Trail Thoughts: Revision

Image this scene:

A young man sets off on a great thru-hike across the Scottish Highlands. He is standing on a worn concrete pier on the Fort William docks, awaiting the arrival of a ferry that will take him across Loch Linnhe to the start of his first Great Adventure. Anxious and excited at the same time, he relishes the salt spray on his face while imagining a future as a professional travel writer, his head swimming with story ideas and visions of travels to come. He’s not quite where he wants to be in his life just yet, but he knows he stands at the precipice of something he’s been dreaming of for the past decade: a life lived on the road, and freedom to live life on his own terms.

Cut back to the present.

In many ways, I’ve been successful in making those dreams a reality; I’ve been travelling the world for most of the past seven years, my stories have been published a few times, and I’ve seen and experienced things I never could’ve imagined back then.

And without consciously planning it, I’m now in Fort William again, seven years later. I’m standing on a slightly more worn-out pier while staring out over Loch Linnhe. My eyes are drawn to the hills across the water, but my thoughts are with what lies beyond; images of wild glens and seaside bothies, of wild deer grazing in the heather and of grand open spaces so remote you’d have to walk two days to reach the nearest speck of civilisation. Images of struggling up those hills with a backpack, of fleeting companionship along the way, of a journey within to mirror the hardships and triumphs lived without. Images fueled by memories that are some of the best I’ve had the privilege of creating.

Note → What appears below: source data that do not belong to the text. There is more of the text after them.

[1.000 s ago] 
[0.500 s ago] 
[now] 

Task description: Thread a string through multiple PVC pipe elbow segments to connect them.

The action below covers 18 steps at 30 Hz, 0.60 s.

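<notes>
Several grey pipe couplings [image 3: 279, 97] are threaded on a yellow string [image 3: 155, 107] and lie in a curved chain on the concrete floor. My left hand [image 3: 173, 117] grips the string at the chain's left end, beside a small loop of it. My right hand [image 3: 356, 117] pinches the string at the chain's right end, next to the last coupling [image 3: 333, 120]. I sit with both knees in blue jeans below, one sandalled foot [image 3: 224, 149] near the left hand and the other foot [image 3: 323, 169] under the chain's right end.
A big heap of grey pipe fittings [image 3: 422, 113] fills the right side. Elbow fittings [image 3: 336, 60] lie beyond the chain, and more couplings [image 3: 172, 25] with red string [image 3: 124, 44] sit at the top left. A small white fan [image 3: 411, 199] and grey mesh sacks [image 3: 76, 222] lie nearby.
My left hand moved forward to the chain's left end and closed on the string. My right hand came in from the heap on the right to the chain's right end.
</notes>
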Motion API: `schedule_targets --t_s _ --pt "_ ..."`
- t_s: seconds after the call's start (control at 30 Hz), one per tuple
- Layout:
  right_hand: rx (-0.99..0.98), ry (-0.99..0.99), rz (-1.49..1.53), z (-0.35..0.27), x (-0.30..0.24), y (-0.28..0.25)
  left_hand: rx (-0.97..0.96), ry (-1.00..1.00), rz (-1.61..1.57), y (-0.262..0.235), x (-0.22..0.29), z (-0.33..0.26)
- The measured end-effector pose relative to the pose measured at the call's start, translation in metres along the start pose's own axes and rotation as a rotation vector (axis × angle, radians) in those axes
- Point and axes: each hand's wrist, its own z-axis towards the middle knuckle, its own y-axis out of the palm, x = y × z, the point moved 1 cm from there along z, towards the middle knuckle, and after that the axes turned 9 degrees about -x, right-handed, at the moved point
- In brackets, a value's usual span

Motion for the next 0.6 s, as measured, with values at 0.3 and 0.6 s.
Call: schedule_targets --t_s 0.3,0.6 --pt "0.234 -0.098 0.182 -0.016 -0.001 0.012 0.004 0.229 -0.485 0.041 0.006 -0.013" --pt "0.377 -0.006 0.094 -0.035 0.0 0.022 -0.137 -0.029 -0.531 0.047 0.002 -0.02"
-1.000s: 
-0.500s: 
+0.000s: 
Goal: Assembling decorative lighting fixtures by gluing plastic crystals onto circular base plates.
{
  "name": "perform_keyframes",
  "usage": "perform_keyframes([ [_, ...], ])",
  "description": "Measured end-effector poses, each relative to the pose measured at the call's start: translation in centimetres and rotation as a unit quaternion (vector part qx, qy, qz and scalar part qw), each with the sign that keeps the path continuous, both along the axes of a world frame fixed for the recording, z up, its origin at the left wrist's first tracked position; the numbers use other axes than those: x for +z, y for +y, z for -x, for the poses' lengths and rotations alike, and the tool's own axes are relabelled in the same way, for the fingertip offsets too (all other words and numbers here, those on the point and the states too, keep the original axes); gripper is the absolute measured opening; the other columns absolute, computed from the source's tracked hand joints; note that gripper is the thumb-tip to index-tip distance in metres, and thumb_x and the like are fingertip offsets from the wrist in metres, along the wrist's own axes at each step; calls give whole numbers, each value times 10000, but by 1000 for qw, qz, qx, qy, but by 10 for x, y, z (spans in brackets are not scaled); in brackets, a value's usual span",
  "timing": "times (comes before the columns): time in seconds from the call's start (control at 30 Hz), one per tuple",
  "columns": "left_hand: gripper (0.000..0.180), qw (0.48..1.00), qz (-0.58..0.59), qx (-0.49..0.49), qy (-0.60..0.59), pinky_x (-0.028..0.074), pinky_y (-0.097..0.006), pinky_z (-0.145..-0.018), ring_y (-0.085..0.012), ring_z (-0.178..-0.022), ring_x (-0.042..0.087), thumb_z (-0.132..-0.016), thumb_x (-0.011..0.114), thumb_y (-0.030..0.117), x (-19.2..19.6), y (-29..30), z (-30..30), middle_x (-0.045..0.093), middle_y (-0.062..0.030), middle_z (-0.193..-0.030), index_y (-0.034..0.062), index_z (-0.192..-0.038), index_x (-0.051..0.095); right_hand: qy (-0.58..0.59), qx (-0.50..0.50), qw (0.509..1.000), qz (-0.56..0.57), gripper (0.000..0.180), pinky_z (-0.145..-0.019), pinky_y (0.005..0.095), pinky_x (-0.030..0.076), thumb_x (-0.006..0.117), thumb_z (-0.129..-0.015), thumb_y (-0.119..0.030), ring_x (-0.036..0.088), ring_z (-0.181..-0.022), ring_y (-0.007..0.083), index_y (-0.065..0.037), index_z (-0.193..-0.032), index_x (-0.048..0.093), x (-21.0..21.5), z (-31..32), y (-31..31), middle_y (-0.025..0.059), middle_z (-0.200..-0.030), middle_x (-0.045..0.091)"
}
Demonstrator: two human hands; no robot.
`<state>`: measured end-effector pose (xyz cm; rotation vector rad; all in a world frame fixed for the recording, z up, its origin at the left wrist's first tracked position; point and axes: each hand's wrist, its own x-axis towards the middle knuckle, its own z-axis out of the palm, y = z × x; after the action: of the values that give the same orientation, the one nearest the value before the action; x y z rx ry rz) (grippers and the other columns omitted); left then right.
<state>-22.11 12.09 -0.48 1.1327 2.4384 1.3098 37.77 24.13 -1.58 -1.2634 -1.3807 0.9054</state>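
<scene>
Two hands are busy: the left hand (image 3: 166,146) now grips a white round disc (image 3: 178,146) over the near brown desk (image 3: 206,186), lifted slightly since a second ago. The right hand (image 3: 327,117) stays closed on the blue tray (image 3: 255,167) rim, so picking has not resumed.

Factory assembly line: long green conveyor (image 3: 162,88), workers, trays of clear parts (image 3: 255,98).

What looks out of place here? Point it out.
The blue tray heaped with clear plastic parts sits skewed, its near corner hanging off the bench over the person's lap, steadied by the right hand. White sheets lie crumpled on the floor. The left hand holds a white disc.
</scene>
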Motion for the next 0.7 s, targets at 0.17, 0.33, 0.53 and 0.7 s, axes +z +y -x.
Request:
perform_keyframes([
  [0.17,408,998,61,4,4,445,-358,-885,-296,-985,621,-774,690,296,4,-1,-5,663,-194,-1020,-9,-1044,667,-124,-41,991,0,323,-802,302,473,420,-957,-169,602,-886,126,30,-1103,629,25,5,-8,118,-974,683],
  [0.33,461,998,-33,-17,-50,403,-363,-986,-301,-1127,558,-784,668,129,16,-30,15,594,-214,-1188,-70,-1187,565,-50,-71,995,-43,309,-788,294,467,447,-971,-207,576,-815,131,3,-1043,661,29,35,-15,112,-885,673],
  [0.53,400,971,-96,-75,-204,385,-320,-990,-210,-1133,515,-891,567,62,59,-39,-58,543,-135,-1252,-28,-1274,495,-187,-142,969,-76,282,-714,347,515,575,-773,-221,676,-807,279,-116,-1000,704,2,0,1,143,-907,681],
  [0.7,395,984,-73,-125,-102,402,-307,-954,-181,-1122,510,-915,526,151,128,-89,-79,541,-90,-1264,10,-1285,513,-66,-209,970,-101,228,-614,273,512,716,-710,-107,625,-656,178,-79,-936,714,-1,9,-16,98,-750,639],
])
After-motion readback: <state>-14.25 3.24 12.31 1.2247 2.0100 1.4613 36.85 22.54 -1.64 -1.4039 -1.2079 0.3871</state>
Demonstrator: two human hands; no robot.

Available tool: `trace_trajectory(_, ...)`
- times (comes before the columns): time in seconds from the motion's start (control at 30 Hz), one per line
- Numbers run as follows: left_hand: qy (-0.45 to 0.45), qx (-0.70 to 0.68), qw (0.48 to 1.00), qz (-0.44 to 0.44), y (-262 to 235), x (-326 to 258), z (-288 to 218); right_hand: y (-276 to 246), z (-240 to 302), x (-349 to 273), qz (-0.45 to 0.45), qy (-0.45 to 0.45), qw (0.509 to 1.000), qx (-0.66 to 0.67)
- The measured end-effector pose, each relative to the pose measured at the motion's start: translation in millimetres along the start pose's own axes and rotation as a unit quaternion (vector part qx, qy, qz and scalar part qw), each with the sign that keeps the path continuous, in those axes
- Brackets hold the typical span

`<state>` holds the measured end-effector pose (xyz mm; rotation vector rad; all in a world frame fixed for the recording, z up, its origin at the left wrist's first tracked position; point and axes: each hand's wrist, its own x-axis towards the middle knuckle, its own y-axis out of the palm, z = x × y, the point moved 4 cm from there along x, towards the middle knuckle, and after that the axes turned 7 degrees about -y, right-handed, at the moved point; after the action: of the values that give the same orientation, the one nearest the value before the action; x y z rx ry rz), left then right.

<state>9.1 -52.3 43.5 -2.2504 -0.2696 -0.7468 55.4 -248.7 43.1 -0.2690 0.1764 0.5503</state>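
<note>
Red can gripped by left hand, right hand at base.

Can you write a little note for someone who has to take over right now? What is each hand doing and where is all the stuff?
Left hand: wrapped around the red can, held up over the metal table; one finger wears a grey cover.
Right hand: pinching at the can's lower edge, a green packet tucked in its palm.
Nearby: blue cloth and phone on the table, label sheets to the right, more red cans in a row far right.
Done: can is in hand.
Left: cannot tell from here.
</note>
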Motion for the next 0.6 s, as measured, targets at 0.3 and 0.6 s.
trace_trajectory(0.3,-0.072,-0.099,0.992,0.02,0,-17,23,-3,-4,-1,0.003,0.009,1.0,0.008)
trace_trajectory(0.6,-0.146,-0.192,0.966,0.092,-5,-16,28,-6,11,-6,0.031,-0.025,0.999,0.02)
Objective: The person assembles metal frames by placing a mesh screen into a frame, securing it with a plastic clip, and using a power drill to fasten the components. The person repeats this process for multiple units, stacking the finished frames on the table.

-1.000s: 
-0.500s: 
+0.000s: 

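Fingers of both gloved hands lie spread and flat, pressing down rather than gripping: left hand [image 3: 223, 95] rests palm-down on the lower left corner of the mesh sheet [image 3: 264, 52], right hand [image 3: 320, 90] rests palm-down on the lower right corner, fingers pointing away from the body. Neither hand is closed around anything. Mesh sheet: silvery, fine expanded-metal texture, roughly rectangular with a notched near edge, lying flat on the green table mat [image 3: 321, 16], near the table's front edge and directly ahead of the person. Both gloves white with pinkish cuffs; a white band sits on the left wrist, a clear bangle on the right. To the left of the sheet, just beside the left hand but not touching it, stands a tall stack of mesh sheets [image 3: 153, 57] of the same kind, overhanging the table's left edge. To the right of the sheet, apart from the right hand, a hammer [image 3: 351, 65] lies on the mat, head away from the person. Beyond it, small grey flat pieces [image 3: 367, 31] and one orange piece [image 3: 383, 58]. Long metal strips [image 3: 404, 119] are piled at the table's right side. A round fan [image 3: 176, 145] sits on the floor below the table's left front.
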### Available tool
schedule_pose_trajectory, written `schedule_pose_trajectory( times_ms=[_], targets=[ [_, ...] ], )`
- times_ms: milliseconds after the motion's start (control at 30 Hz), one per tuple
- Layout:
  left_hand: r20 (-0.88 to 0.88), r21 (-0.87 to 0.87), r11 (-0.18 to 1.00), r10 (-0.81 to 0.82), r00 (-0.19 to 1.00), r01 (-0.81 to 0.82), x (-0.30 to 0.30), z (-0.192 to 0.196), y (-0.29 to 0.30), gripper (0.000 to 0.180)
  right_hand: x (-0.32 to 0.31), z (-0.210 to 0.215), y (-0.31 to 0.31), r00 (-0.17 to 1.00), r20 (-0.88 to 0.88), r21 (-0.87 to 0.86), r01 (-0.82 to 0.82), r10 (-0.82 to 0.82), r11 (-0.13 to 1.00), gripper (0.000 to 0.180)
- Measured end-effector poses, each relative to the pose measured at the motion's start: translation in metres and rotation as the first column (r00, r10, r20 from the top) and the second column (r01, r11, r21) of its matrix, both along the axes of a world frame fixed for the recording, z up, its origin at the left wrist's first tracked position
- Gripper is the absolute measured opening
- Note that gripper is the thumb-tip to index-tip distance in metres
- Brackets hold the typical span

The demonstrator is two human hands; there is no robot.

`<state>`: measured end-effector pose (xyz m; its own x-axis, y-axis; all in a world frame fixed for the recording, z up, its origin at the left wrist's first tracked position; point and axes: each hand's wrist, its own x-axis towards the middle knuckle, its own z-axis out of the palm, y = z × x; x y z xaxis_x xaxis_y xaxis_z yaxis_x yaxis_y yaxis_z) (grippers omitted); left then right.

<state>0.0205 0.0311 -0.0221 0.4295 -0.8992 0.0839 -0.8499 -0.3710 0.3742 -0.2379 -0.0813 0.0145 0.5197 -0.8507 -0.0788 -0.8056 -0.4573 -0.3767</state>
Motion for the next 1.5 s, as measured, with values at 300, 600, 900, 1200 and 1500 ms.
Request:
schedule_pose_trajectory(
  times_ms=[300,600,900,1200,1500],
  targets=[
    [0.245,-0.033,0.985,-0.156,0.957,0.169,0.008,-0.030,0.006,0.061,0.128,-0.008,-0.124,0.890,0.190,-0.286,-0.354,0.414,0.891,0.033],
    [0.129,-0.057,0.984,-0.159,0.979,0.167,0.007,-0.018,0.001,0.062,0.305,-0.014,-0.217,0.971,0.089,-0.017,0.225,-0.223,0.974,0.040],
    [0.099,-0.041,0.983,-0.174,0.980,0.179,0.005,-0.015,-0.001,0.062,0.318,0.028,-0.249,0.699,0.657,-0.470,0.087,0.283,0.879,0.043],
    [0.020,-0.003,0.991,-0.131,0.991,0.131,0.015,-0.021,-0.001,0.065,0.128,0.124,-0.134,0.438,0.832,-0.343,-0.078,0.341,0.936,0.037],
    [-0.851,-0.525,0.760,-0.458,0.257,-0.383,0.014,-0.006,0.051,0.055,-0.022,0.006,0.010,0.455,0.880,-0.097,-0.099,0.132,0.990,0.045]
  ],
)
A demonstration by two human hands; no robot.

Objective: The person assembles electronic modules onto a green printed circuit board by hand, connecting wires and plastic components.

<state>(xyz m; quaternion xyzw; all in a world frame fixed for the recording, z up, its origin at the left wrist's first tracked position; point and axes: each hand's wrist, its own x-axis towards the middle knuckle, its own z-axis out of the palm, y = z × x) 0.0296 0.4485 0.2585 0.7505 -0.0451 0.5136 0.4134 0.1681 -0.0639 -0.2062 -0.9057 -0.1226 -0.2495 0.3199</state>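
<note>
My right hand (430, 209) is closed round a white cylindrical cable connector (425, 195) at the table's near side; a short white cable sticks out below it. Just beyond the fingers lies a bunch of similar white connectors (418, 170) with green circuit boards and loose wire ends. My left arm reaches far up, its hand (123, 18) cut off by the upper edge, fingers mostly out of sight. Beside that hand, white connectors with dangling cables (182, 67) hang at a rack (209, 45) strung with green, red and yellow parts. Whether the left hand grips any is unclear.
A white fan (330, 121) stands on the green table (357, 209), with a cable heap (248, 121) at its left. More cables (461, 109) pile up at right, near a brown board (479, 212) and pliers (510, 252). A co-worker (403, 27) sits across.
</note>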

A Practical Guide to the Cape Wrath Trail
Ah, to be back in the Scottish hills…

I’m not going to follow in my own footsteps, though. Instead of stepping onto that tiny ferry boat, I’ll be taking a train back to Edinburgh, where I’ll be well-supplied with an internet connection and the privacy of my own room. Don’t get me wrong: I want to be on that boat, setting off on another highland adventure while getting lost in some of the most glorious wilderness the Isles have to offer. But I’ve recently come to a conclusion about my life on the road:

It’s time for a change.

My main motivation for a life on the road has always been to experience that sense of ultimate freedom. Just me, my backpack and the open road. A low-budget, low-overhead lifestyle that would allow me to have adventures and write about them while pushing my travel budget to the limit.

The plan was to start earning money online before my initial savings ran out. I partly succeeded in doing so by accepting online copywriting gigs, eventually breaking even on my spending. It wasn’t long before I learned there was an inherent problem with this situation.

I was busier chasing content strategies than living my dream

Writing outdoor travel content requires a great investment of time: trails need to be walked, regions need to be explored. I would often spend weeks in regions with little or no wifi coverage, all but ensuring the limited time I had once back in civilisation was spent working and writing online. Once Beat The Trail started growing a little, I felt the need to market my content better; before I knew it I was busier chasing keywords and optimal content strategies than I was living my dream of blissful, wandering freedom.

Since my two-year break from writing, I’ve noticed I no longer really enjoy the hard life of a budget outdoor writer. I used to gain a sense of pride and fulfilment from wildcamping in hedges or going a week without spending more than 30 euros. These days, I feel I’ve already proven that I can handle that life.

So, I’ve decided that I’ll be spending my time a bit different from now on. No, I’ll still keep chasing my dream of becoming a travel writer, and Beat The Trail will not go offline anytime soon. What I will do is spend more time chasing assignments in writing and translation, and spend less time wandering the wilds. This way, I’ll (hopefully) be making more money that will help me travel with a bit more luxury and peace of mind. And even though this means I’ll have less time to wander, I’ll have a better setup to focus on creating quality content.

Beat The Trail isn’t going anywhere, but expect stories in a slightly broader scope from now on:

Adventurous travel, off the beaten tourist trail!